▸ **Instructions to follow**
The listing that follows should be reproduced exactly, line for line.

=== Begin Enclosure ===

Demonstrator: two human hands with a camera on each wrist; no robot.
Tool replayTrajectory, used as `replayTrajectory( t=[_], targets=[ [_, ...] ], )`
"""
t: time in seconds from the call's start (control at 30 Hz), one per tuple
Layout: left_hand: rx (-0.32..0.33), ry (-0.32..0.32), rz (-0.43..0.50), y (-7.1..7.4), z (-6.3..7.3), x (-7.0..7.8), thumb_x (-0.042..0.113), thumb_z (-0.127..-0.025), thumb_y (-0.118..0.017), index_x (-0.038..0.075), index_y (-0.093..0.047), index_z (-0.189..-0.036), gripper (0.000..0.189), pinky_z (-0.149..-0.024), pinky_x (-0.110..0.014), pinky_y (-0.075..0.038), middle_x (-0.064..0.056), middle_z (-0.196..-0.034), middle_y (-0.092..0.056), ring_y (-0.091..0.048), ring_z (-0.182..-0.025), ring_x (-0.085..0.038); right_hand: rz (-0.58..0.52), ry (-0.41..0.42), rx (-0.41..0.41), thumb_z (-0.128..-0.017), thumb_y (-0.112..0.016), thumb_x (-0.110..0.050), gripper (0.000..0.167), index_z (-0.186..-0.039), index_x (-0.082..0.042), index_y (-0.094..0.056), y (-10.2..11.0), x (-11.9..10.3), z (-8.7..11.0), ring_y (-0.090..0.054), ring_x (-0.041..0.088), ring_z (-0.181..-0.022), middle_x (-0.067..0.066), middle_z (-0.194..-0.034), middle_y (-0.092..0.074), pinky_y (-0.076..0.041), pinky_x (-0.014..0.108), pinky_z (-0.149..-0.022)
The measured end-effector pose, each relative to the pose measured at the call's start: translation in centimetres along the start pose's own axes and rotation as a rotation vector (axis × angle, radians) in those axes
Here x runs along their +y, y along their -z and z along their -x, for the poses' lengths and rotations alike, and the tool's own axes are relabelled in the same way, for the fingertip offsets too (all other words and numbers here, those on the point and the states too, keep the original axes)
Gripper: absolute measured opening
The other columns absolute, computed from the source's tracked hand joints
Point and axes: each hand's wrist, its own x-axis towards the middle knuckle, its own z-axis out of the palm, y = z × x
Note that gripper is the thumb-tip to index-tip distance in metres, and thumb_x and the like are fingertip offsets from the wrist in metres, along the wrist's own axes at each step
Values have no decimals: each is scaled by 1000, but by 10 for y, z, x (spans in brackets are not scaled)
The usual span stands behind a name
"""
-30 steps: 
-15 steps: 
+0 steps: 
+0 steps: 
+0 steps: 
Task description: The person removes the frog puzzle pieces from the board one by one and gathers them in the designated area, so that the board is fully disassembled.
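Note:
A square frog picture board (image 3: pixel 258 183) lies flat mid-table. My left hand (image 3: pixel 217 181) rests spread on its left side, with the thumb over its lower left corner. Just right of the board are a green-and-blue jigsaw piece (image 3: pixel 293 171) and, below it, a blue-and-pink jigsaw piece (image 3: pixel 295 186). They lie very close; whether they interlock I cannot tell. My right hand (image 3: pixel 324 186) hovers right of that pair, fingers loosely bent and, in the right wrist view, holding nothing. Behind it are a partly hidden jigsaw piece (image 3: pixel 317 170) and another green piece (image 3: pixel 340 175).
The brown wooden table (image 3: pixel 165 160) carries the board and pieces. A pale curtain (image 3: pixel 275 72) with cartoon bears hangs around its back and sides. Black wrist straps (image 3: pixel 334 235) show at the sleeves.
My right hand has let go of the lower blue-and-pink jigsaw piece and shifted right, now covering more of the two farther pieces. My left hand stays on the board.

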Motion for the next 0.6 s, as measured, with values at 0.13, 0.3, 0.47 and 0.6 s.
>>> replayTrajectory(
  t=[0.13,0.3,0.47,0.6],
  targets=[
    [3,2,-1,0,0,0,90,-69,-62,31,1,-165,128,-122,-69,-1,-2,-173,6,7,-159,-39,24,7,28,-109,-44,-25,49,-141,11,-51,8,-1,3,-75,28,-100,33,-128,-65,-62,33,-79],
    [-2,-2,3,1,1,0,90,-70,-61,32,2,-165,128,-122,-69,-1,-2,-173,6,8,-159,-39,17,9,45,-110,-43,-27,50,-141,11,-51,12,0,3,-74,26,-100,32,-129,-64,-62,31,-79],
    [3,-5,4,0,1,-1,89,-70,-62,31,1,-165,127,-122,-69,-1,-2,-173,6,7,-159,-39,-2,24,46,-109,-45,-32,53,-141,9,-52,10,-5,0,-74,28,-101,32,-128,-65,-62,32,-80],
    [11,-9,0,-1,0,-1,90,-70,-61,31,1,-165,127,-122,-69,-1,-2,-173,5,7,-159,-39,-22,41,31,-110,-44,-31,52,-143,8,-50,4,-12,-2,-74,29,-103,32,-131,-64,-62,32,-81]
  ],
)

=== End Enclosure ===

▸ **The completed task**
Demonstrator: two human hands with a camera on each wrist; no robot.
Tool replayTrajectory, used as `replayTrajectory( t=[_], targets=[ [_, ...] ], )`
"""
t: time in seconds from the call's start (control at 30 Hz), one per tuple
Layout: left_hand: rx (-0.32..0.33), ry (-0.32..0.32), rz (-0.43..0.50), y (-7.1..7.4), z (-6.3..7.3), x (-7.0..7.8), thumb_x (-0.042..0.113), thumb_z (-0.127..-0.025), thumb_y (-0.118..0.017), index_x (-0.038..0.075), index_y (-0.093..0.047), index_z (-0.189..-0.036), gripper (0.000..0.189), pinky_z (-0.149..-0.024), pinky_x (-0.110..0.014), pinky_y (-0.075..0.038), middle_x (-0.064..0.056), middle_z (-0.196..-0.034), middle_y (-0.092..0.056), ring_y (-0.091..0.048), ring_z (-0.182..-0.025), ring_x (-0.085..0.038); right_hand: rz (-0.58..0.52), ry (-0.41..0.42), rx (-0.41..0.41), thumb_z (-0.128..-0.017), thumb_y (-0.112..0.016), thumb_x (-0.110..0.050), gripper (0.000..0.167), index_z (-0.186..-0.039), index_x (-0.082..0.042), index_y (-0.094..0.056), y (-10.2..11.0), x (-11.9..10.3), z (-8.7..11.0), ring_y (-0.090..0.054), ring_x (-0.041..0.088), ring_z (-0.181..-0.022), middle_x (-0.067..0.066), middle_z (-0.194..-0.034), middle_y (-0.092..0.074), pinky_y (-0.076..0.041), pinky_x (-0.014..0.108), pinky_z (-0.149..-0.022)
The measured end-effector pose, each relative to the pose measured at the call's start: translation in centimetres along the start pose's own axes and rotation as a rotation vector (axis × angle, radians) in those axes
Here x runs along their +y, y along their -z and z along their -x, for the poses' lengths and rotations alike, and the tool's own axes are relabelled in the same way, for the fingertip offsets too (all other words and numbers here, those on the point and the states too, keep the original axes)
Gripper: absolute measured opening
The other columns absolute, computed from the source's tracked hand joints
Point and axes: each hand's wrist, its own x-axis towards the middle knuckle, its own z-axis out of the palm, y = z × x
Note that gripper is the thumb-tip to index-tip distance in metres, and thumb_x and the like are fingertip offsets from the wrist in metres, along the wrist's own axes at each step
Values have no decimals: each is scaled by 1000, but by 10 for y, z, x (spans in brackets are not scaled)
The usual span stands behind a name
"""
-30 steps: 
-15 steps: 
+0 steps: 
+0 steps: 
+0 steps: 
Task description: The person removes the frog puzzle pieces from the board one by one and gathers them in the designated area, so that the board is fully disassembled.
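Note:
A square frog picture board (image 3: pixel 258 183) lies flat mid-table. My left hand (image 3: pixel 217 181) rests spread on its left side, with the thumb over its lower left corner. Just right of the board are a green-and-blue jigsaw piece (image 3: pixel 293 171) and, below it, a blue-and-pink jigsaw piece (image 3: pixel 295 186). They lie very close; whether they interlock I cannot tell. My right hand (image 3: pixel 324 186) hovers right of that pair, fingers loosely bent and, in the right wrist view, holding nothing. Behind it are a partly hidden jigsaw piece (image 3: pixel 317 170) and another green piece (image 3: pixel 340 175).
The brown wooden table (image 3: pixel 165 160) carries the board and pieces. A pale curtain (image 3: pixel 275 72) with cartoon bears hangs around its back and sides. Black wrist straps (image 3: pixel 334 235) show at the sleeves.
My right hand has let go of the lower blue-and-pink jigsaw piece and shifted right, now covering more of the two farther pieces. My left hand stays on the board.
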
Motion for the next 0.6 s, as measured, with values at 0.13, 0.3, 0.47 and 0.6 s.
>>> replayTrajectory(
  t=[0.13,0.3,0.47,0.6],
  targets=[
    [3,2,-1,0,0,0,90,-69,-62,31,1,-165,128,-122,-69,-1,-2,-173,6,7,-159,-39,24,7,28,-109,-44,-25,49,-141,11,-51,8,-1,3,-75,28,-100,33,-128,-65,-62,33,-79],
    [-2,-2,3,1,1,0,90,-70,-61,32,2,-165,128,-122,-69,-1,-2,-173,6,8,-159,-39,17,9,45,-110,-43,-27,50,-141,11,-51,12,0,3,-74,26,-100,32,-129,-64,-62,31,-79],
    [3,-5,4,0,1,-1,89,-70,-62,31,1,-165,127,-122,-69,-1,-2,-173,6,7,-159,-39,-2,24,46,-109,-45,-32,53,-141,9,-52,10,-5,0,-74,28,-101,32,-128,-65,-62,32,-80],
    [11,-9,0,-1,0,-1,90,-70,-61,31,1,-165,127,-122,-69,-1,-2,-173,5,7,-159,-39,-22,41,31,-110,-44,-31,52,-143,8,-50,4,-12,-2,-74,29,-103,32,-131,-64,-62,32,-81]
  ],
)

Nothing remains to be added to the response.